I have been a patient at my current dental office for about half of my life. I call them and they schedule me to have my tooth removed. Around this time, my dental pain went from sucky and uncomfortable to my entire face and all my teeth hurt and the pain is making me nauseous. Then the long suffering secretary at the dental office calls me to tell me that the dentist won’t remove my tooth with local anesthesia. They also won’t fill the cavity to make it more comfortable until I can figure out how to get this removed.

I talked to the dentist at length and will spare you the gory details of our exchange. I now had to find someone who didn’t know me who would agree to remove this tooth with local anesthesia quickly because the pain was awful. My entire face hurts and I’m reacting and it’s painful to talk, eat and be alive, and I’m terrified it will get infected.

The dental office at my hospital eventually agreed to do it with a local on a day when my specialist will be on campus in case anything goes wrong. In two weeks. A filling would be the same wait. So I’m getting it removed in a week and a half and while I am medicating to deal with the pain, it still hurts. It hurts a lot. I have had bowel obstructions and several surgeries and a million painful tests and good grief does this tooth hurt a lot.

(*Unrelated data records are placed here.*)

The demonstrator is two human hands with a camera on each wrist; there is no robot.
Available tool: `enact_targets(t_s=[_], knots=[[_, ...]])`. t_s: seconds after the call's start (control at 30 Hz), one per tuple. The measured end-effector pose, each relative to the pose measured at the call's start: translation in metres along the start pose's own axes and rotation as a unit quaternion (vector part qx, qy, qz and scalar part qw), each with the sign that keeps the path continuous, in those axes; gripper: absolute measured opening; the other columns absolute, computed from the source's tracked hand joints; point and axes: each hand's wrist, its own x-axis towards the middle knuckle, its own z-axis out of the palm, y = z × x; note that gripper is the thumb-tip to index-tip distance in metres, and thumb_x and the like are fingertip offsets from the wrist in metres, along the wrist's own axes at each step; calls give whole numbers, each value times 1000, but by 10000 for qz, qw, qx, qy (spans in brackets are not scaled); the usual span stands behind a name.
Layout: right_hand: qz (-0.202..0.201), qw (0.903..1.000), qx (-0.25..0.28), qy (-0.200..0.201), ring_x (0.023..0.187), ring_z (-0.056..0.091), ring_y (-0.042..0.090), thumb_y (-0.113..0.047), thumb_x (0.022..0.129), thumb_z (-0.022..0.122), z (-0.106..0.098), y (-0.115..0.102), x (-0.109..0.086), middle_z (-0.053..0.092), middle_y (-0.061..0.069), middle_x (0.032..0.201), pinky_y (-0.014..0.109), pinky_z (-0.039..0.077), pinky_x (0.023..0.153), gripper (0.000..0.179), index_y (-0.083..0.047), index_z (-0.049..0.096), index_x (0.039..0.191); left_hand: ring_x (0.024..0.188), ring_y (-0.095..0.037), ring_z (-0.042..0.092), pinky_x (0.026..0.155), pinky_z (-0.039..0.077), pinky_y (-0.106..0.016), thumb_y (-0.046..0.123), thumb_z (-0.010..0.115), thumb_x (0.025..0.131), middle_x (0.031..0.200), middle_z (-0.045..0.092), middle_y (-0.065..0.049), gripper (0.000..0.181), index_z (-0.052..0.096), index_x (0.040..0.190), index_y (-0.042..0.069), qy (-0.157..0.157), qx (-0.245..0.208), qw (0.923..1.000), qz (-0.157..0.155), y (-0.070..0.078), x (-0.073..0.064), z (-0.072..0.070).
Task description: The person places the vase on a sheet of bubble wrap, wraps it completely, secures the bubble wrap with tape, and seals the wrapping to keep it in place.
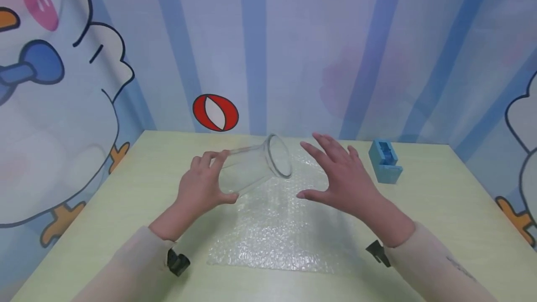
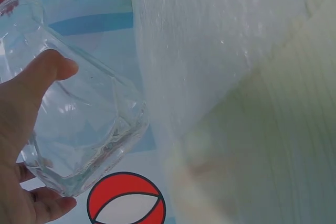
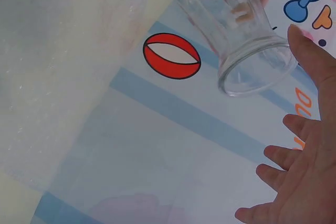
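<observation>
My left hand grips a clear glass vase around its base end, thumb on the near side and fingers on the far side. The vase lies sideways in the air, its flared rim turned right. Its angular body and thick bottom show in the left wrist view. Opposite the rim, my right hand hangs with fingers spread and nothing held. In the right wrist view the thumb is close to the rim; whether it touches cannot be told there, but the head view shows a gap. Below lies a sheet of bubble wrap.
On the pale table, a small light blue block-shaped holder stands at the back right, beyond my right hand. A striped cartoon-printed curtain borders the table at the back and sides. Dark clips sit by both sleeve cuffs.
</observation>
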Motion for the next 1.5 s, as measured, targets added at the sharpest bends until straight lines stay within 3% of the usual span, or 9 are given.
enact_targets(t_s=[0.47, 1.1, 1.3, 1.5], knots=[[-127, 9999, -33, 4, 155, 31, 39, -47, 81, 84, 0, -7, 4, 33, 14, 167, 77, 26, 116, 93, -19, 41, 157, 109, -37, 59, 54, 54, -33, 44, 93, 65, 132, 60, -18, 94, 50, 143, 15, 246, 216, 9983, 472, 12, 3, -1], [-254, 9985, -425, -212, 154, 34, 37, -52, 81, 82, 1, -20, 12, 39, 12, 165, 76, 26, 117, 89, -19, 44, 155, 101, -30, 57, 60, 55, -32, 47, 94, 63, 129, 61, -14, 94, 52, 142, 17, 221, 606, 9940, 878, 27, 5, -2], [-202, 9970, -652, -365, 148, 44, 36, -53, 80, 83, 2, -27, 16, 51, 12, 156, 75, 28, 117, 88, -19, 47, 153, 101, -29, 56, 64, 59, -33, 46, 93, 63, 128, 61, -14, 92, 52, 141, 17, 165, 706, 9926, 970, 32, 7, -3], [-227, 9953, -830, -438, 143, 50, 34, -55, 78, 84, 5, -32, 20, 57, 10, 151, 75, 29, 117, 88, -19, 50, 151, 106, -29, 56, 72, 62, -36, 48, 94, 64, 131, 60, -14, 95, 51, 143, 17, -147, 735, 9920, 1016, 40, 9, -5]])
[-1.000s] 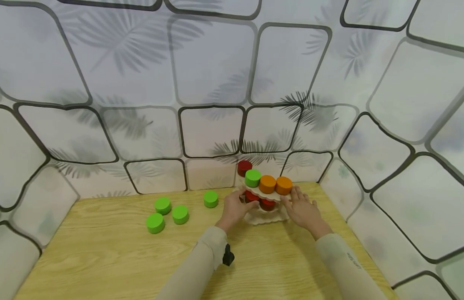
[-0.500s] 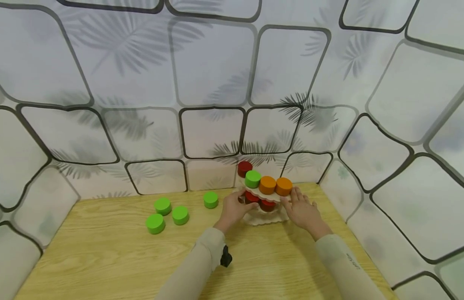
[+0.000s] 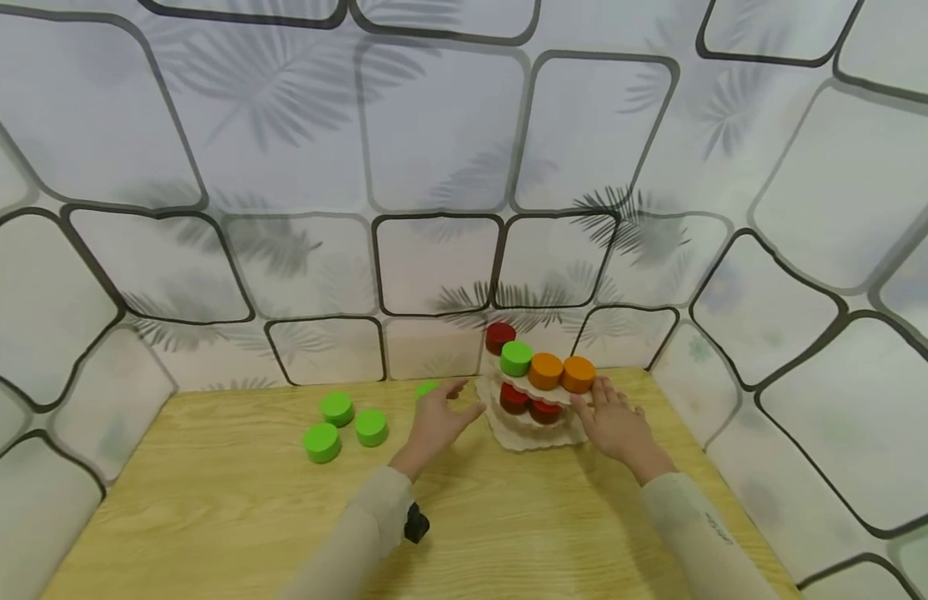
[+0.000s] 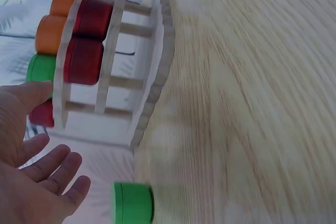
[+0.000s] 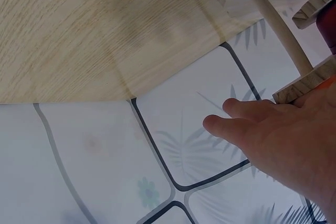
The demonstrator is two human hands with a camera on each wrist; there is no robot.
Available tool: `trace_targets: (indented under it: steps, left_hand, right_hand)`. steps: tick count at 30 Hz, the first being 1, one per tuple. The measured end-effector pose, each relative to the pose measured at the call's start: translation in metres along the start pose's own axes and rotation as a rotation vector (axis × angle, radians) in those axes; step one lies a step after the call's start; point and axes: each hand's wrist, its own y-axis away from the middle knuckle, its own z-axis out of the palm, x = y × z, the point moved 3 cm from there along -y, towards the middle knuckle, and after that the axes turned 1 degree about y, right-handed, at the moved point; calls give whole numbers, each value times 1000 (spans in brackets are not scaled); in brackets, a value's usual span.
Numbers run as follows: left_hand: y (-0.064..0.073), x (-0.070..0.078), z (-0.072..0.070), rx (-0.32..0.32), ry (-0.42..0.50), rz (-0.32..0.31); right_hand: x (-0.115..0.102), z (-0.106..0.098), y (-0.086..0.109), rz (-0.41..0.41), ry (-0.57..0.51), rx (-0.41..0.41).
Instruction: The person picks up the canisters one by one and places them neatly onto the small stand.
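A pale wooden tiered stand (image 3: 519,438) with wavy edges stands near the back wall. A green round tin-like cylinder (image 3: 516,358) and two orange cylinders (image 3: 546,372) line its upper shelf, with two dark red cylinders (image 4: 84,60) on the shelf beneath. One more red cylinder (image 3: 500,337) sits higher at the back left. My left hand (image 3: 436,423) is left of the stand, fingers parted and holding nothing. With straight fingers, my right hand (image 3: 618,423) touches the upper shelf's right end, beside an orange cylinder; the right wrist view shows the fingers (image 5: 226,129) extended.
Three green cylinders (image 3: 371,427) are grouped on the wooden table (image 3: 231,500) to the left. Another green cylinder (image 4: 132,204) stands near the back edge, partly hidden by my left hand in the head view. Patterned walls (image 3: 441,267) rise behind and at both sides.
My left hand has let go of the stand's left side and moved left, its fingers spreading. The right hand stays at the right end. The head view has shifted slightly.
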Motion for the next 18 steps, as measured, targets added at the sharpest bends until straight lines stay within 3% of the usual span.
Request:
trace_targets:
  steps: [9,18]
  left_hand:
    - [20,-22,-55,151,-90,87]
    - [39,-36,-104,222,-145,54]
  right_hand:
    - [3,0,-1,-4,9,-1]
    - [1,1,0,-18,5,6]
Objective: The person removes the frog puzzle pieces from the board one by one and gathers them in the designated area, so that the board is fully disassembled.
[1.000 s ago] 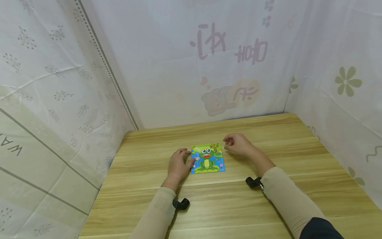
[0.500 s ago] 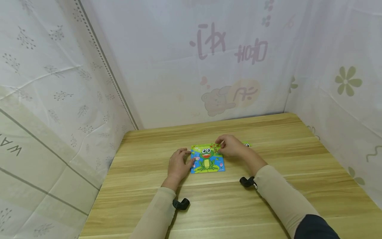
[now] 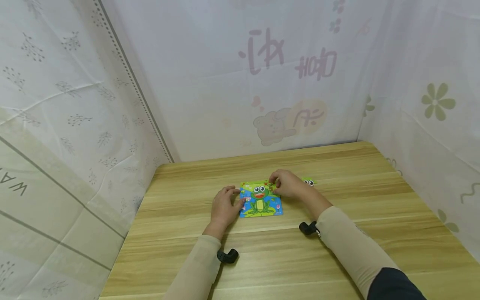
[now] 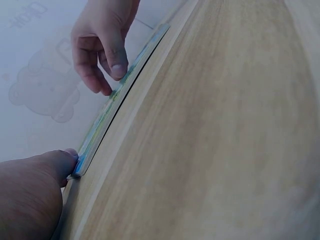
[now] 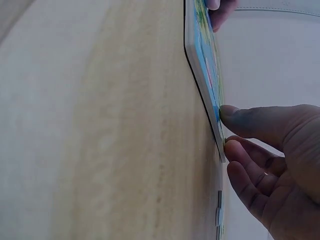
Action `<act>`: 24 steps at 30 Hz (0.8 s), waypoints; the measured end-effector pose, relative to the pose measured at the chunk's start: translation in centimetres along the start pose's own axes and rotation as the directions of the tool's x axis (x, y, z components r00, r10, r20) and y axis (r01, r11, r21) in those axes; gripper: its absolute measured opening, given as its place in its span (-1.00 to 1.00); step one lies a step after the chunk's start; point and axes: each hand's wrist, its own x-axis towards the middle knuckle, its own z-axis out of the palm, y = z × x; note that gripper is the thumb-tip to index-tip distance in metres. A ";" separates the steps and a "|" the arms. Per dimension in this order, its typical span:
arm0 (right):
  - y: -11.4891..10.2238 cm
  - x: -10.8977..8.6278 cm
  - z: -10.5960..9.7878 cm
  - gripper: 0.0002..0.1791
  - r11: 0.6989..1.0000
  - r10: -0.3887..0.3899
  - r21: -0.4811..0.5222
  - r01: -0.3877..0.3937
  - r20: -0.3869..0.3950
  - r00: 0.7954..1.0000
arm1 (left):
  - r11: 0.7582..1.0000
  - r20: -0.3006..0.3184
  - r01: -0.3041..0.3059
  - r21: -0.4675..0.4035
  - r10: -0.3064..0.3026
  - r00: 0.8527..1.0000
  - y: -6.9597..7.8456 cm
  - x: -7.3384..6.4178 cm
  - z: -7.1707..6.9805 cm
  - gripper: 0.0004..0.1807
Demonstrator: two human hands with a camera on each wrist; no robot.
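A square frog jigsaw puzzle [image 3: 260, 204] lies flat on the table, with bright green and blue artwork. My left hand [image 3: 223, 208] holds its left edge, the thumb [image 4: 64, 161] on top and the fingers along the side. Over the upper right corner is my right hand [image 3: 286, 183]. Its thumb [image 5: 250, 122] and bent fingertips touch the board near the printed tree. They stand a little apart in the right wrist view; whether they pinch a piece is hidden. Beyond the right wrist, a small green piece with frog eyes [image 3: 308, 182] lies partly covered.
The wooden table [image 3: 262, 258] extends around the puzzle, its far edge against a printed white curtain [image 3: 210, 83]. More curtain hangs at the left and right. Each wrist carries a small black camera [image 3: 227, 256].
My right hand has moved left from beside the puzzle onto its upper right corner, uncovering the small frog-eyed piece. The left hand and the puzzle have stayed in place.
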 end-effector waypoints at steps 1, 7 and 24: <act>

I am so much better than I was a year ago. I can eat solids and exercise and travel and I’m not constantly riding the line that demarcating when I need epinephrine. I have made so much progress. But damn if it doesn’t feel like I am one bad day from losing all these gains. One bad tooth, one obstruction, one flu, one slip on an icy sidewalk. It wouldn’t take much to be right back where I was. Almost nothing.

When I have described my body as strong, it has never felt like the right word. Enduring, maybe. Durable. Not strong. Things that are strong and robust can withstand damage and still work fine.

But some things are not meant to be strong. It is not a defect, but an intricacy. A byproduct of artisanal process of craftwork. Not a mistake.

All beautiful things are fragile in some way. Marble cracks, pictures fade, buildings burn, people change. Beauty is a moment, the coalescing of so many things to form this fleeting arrangement. It is the impermanence that makes things beautiful.

My body has survived impossible things. It has recovered. But it isn’t strong, even if I want it to be, and saying that it is because of one good year feels like a lie.